_What you have to do_
An exact transcription of the data below is needed.

_Exercise data_

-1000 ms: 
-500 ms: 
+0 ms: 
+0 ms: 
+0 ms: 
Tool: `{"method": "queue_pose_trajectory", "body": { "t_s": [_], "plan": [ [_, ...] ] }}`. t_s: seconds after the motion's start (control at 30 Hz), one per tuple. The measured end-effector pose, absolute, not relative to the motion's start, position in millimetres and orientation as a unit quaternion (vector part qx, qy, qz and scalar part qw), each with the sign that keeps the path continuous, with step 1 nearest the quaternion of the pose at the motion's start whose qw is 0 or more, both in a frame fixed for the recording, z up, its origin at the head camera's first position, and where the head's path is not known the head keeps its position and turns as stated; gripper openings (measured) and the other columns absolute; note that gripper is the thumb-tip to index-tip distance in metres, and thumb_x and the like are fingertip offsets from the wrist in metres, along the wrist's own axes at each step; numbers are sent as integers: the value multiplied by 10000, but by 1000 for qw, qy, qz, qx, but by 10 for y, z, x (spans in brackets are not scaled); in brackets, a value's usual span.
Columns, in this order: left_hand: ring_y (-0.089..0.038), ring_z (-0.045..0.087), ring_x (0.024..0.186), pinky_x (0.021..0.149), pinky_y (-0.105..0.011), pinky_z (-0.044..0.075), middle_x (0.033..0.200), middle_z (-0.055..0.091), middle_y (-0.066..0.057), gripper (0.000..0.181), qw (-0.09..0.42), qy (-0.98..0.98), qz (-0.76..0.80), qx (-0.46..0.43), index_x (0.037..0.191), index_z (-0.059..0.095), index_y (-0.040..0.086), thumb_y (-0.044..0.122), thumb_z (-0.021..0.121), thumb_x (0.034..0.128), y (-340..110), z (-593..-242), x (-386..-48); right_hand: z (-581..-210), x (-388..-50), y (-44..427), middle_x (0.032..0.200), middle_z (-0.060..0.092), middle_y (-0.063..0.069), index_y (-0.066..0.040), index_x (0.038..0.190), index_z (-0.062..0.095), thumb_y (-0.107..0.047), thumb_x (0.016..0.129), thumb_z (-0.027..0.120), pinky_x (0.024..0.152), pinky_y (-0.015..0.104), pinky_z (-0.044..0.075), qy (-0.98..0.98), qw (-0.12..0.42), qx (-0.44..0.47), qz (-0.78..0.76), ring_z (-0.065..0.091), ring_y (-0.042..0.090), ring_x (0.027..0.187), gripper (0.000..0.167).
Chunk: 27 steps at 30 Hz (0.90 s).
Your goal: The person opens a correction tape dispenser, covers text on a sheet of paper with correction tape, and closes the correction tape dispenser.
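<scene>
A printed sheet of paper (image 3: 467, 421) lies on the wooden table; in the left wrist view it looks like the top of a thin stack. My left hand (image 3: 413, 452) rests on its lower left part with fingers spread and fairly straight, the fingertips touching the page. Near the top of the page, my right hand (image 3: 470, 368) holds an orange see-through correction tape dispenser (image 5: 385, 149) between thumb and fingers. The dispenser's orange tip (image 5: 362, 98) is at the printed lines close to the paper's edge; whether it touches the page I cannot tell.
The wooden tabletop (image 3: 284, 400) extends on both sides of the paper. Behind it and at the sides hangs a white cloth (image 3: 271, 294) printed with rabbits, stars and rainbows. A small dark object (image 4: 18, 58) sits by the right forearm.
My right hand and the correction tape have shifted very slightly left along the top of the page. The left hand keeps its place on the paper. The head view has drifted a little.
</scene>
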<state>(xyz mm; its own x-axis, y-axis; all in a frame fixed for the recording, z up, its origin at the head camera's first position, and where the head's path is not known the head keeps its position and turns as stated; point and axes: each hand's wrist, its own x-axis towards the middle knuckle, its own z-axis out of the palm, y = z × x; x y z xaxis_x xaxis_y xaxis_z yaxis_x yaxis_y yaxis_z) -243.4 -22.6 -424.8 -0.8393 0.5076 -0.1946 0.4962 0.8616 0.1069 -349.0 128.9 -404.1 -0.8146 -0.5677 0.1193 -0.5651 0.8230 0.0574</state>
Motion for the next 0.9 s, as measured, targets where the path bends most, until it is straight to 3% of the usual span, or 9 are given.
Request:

_Task result_
-1000 ms: 
-500 ms: 
+0 ms: 
+0 ms: 
+0 ms: 
Tool: `{"method": "queue_pose_trajectory", "body": { "t_s": [_], "plan": [ [_, ...] ] }}`. t_s: seconds after the motion's start (control at 30 Hz), one per tuple. The measured end-effector pose, absolute, not relative to the motion's start, position in millimetres and orientation as a unit quaternion (vector part qx, qy, qz and scalar part qw), each with the sign that keeps the path continuous, with step 1 nearest the quaternion of the pose at the motion's start whose qw is 0 or more, both in a frame fixed for the recording, z up, its origin at the head camera's first position, and where the head's path is not known the head keeps its position and turns as stated; gripper openings (measured) and the other columns absolute; note that gripper is the thumb-tip to index-tip distance in metres, and thumb_x and the like are fingertip offsets from the wrist in metres, along the wrist's own axes at each step; numbers are sent as integers: the value multiplied by 10000, but by 1000 for qw, qy, qz, qx, but by 10 for y, z, x (spans in brackets are not scaled); in brackets, a value's usual span.
Columns, in this order: left_hand: ring_y (-0.089..0.038), ring_z (-0.045..0.087), ring_x (0.024..0.186), pinky_x (0.021..0.149), pinky_y (-0.105..0.011), pinky_z (-0.044..0.075), middle_x (0.033..0.200), middle_z (-0.055..0.091), middle_y (-0.066..0.057), gripper (0.000..0.181), qw (-0.09..0.42), qy (-0.98..0.98), qz (-0.76..0.80), qx (-0.46..0.43), index_x (0.037..0.191), index_z (-0.059..0.095), index_y (-0.040..0.086), thumb_y (-0.044..0.122), thumb_z (-0.021..0.121), thumb_x (0.034..0.128), y (-340..110), z (-593..-242), x (-386..-48); right_hand: z (-581..-210), x (-388..-50), y (-44..427), middle_x (0.032..0.200), middle_z (-0.060..0.092), middle_y (-0.063..0.069), index_y (-0.066..0.040), index_x (0.038..0.190), index_z (-0.062..0.095), thumb_y (-0.107..0.047), thumb_x (0.016..0.129), thumb_z (-0.027..0.120), pinky_x (0.024..0.152), pinky_y (-0.015..0.104), pinky_z (-0.044..0.075), qy (-0.98..0.98), qw (-0.12..0.42), qx (-0.44..0.47), qz (-0.78..0.76), ring_z (-0.065..0.091), ring_y (-0.042..0.090), ring_x (0.027..0.187), gripper (0.000..0.167).
Chunk: 27 steps at 30 Hz (0.90 s).
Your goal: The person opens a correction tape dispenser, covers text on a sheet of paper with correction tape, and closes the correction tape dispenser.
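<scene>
A printed sheet of paper (image 3: 467, 421) lies on the wooden table; in the left wrist view it looks like the top of a thin stack. My left hand (image 3: 413, 452) rests on its lower left part with fingers spread and fairly straight, the fingertips touching the page. Near the top of the page, my right hand (image 3: 470, 368) holds an orange see-through correction tape dispenser (image 5: 385, 149) between thumb and fingers. The dispenser's orange tip (image 5: 362, 98) is at the printed lines close to the paper's edge; whether it touches the page I cannot tell.
The wooden tabletop (image 3: 284, 400) extends on both sides of the paper. Behind it and at the sides hangs a white cloth (image 3: 271, 294) printed with rabbits, stars and rainbows. A small dark object (image 4: 18, 58) sits by the right forearm.
My right hand and the correction tape have shifted very slightly left along the top of the page. The left hand keeps its place on the paper. The head view has drifted a little.
</scene>
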<state>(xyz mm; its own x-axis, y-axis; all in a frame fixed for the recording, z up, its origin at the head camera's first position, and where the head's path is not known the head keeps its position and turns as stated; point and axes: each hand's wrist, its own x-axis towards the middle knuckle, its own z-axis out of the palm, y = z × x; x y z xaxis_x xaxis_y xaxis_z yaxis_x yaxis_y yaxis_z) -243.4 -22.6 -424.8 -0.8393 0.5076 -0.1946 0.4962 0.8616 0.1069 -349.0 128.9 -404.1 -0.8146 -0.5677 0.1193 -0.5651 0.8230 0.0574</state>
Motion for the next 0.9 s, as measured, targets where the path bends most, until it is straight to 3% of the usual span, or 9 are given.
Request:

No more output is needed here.